After completing the above configuration steps, if the corresponding physical GPU can be selected when creating the virtual machine, it indicates that the physical GPU passthrough environment has been successfully prepared.

Note: If physical GPU passthrough needs to be configured, please enable the relevant features in advance.

  1. Go to Container Platform.

  2. In the left navigation bar, click Virtualization > Virtual Machines.

  3. Click Create Virtual Machine.

  4. Configure the Physical GPU (Alpha) parameter for the virtual machine.

    ParameterDescription
    Physical GPU (Alpha)Select the model of the configured physical GPU. Only one physical GPU can be assigned to each virtual machine.
  5. At this point, the physical GPU passthrough environment has been successfully prepared.

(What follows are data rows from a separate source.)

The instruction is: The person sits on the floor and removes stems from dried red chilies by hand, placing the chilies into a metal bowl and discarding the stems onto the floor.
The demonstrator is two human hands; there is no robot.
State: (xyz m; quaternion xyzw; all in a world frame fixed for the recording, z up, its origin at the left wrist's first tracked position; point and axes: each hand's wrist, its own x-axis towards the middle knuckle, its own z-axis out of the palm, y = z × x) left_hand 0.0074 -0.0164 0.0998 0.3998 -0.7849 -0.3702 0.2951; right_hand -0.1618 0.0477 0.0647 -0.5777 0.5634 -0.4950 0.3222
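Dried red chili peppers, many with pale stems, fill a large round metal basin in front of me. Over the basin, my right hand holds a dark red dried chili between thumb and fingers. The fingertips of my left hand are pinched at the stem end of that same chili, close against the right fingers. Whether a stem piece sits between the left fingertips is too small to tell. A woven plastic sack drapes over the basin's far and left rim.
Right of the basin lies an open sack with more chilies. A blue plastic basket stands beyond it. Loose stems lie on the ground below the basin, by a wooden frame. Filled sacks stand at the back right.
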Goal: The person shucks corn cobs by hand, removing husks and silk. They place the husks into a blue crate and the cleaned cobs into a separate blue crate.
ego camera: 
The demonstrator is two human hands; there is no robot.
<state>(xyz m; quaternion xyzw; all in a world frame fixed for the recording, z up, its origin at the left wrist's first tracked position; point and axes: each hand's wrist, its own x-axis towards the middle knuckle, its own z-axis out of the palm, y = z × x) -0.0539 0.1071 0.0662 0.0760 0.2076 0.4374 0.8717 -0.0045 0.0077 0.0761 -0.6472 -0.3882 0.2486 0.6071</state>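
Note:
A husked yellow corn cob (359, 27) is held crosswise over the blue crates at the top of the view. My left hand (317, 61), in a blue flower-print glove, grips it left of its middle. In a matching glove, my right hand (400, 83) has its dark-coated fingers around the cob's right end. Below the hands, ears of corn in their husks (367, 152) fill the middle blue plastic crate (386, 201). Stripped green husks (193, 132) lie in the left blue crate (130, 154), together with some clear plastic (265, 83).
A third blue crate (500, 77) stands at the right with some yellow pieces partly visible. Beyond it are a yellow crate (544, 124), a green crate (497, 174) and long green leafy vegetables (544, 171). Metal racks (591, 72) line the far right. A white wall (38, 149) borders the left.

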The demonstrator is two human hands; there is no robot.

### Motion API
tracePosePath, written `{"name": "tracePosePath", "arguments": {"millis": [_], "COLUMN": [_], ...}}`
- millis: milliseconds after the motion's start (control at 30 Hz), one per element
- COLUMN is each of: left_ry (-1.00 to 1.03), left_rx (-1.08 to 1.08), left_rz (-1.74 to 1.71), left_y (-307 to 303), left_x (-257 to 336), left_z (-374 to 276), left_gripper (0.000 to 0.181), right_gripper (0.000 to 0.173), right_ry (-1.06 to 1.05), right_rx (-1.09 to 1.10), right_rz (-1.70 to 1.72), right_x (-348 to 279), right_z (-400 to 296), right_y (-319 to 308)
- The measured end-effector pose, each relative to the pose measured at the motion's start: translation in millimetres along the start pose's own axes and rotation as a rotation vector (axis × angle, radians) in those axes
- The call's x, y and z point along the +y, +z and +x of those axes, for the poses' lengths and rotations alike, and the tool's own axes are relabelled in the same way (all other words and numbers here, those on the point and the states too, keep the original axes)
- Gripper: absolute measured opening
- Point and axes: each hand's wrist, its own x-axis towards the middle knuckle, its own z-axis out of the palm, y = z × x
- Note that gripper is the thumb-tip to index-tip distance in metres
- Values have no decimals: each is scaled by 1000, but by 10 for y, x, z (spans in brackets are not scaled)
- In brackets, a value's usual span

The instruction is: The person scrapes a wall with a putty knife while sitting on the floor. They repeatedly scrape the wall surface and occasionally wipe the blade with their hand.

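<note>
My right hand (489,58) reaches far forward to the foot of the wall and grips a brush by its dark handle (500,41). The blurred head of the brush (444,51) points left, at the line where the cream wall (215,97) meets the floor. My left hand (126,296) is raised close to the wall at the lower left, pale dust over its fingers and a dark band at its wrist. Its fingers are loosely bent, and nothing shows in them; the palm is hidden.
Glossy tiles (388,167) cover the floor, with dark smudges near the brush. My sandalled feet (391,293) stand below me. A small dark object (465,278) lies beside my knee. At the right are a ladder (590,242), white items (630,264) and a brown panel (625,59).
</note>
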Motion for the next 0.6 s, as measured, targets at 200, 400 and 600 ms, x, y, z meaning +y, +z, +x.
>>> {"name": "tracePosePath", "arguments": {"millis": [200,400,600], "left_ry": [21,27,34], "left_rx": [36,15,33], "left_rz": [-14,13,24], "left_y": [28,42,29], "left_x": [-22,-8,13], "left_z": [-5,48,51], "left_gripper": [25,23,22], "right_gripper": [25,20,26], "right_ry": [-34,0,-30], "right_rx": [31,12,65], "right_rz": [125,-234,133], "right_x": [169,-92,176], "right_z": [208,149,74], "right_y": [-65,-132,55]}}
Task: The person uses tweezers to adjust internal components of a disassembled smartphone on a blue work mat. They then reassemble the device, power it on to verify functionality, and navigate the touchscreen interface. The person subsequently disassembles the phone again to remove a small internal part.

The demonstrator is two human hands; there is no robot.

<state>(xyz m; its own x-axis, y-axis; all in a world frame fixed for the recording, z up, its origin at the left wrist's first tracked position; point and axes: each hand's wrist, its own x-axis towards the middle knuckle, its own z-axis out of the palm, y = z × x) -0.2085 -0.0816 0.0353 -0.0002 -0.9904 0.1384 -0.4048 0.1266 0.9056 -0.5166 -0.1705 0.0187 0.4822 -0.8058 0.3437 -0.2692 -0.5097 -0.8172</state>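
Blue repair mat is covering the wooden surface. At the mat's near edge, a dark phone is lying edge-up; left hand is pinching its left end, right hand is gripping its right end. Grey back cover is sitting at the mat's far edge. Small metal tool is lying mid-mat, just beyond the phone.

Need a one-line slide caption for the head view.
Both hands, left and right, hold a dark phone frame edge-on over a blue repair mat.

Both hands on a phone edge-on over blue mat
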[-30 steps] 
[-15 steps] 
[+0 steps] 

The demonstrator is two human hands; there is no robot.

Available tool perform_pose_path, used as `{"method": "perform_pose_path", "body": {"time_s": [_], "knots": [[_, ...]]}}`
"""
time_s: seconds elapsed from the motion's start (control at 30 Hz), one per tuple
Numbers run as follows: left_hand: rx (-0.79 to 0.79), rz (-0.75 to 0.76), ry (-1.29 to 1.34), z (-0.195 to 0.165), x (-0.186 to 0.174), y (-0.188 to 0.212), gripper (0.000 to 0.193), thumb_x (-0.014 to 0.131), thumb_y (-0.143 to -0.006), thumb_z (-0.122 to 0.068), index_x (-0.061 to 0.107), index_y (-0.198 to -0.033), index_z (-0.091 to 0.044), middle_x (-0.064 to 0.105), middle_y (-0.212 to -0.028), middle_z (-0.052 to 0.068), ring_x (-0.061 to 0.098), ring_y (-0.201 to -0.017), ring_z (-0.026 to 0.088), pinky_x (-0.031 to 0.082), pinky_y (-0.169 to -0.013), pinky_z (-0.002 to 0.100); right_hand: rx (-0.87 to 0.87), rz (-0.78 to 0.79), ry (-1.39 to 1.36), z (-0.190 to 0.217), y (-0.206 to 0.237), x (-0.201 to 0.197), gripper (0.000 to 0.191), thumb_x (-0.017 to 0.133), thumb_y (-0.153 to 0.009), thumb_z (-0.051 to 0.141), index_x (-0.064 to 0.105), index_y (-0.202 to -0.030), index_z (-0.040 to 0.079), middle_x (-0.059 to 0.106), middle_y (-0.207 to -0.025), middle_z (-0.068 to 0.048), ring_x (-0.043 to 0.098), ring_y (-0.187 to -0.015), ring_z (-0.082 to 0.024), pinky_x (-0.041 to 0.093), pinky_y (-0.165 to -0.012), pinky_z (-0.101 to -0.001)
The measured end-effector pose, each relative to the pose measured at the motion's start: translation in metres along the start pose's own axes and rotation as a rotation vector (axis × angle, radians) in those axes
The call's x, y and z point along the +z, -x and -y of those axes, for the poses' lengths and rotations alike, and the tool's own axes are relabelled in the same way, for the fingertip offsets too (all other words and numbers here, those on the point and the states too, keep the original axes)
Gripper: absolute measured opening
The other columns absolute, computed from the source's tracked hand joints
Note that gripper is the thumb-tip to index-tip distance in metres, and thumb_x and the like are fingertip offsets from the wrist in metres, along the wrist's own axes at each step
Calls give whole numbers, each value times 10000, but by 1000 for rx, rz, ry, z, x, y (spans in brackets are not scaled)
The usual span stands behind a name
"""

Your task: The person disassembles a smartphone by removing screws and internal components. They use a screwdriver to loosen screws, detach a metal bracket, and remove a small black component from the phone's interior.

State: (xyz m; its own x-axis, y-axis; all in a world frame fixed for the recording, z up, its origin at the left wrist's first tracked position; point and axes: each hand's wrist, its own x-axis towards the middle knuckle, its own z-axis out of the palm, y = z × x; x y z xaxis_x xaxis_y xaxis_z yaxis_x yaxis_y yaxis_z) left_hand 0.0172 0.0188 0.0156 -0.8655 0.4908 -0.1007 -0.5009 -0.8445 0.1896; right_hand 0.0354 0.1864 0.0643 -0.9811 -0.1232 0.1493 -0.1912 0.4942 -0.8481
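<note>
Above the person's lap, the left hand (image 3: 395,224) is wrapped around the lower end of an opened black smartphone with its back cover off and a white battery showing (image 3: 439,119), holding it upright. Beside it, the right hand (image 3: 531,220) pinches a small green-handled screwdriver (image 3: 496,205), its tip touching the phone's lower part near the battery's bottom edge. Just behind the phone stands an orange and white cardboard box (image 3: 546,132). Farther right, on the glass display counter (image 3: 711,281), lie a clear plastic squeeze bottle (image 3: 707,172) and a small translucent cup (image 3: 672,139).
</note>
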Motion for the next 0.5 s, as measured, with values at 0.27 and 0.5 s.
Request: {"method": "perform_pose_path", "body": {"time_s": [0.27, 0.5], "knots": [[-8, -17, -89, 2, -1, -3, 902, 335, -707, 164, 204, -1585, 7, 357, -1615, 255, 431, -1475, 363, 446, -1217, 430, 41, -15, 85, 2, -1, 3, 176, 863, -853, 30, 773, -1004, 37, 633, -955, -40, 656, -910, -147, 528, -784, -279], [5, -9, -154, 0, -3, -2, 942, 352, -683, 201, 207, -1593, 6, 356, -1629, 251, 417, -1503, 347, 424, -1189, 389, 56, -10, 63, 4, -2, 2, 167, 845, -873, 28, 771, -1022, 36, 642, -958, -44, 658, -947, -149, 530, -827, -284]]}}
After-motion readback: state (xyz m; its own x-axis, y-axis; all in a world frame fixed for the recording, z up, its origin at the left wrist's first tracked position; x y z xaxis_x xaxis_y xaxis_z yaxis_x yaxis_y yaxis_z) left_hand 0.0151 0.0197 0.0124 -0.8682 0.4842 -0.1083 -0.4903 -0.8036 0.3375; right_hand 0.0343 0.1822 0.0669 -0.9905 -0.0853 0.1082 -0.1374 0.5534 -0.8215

Delete the Virtual Machine with Passthrough GPU

  1. Go to Container Platform.

  2. In the left navigation bar, click Virtualization > Virtual Machines.

  3. In the list page, click the ⋮ on the right side of the virtual machine to be deleted > Delete, or click the name of the virtual machine to be deleted to enter its detail information page, and click Actions > Delete.

  4. Input the confirmation information to delete the virtual machine with passthrough GPU.

  1. On the corresponding cluster Master node for the GPU, use the CLI tool to execute the following command to remove the GPU-related configuration from KubeVirt.

    kubectl patch hco kubevirt-hyperconverged -n kubevirt --type='json' -p='[{"op": "remove", "path": "/spec/permittedHostDevices"}]'
  2. After deletion, if it is not possible to choose the corresponding physical GPU model when creating a virtual machine through Container Platform, it indicates that the deletion was successful. Please refer to Select Physical GPU Model for the specific steps to create a virtual machine.

Uninstall gpu-operator

  1. Use the CLI tool on the corresponding cluster Master node for the GPU to execute the following command to uninstall the gpu-operator.

    kubectl -n gpu-system delete apprelease gpu-operator

    Output information:

    apprelease.operator.alauda.io "gpu-operator" deleted
  2. Execute the command, and if you receive a response similar to the one below, it indicates that the gpu-operator has been successfully uninstalled.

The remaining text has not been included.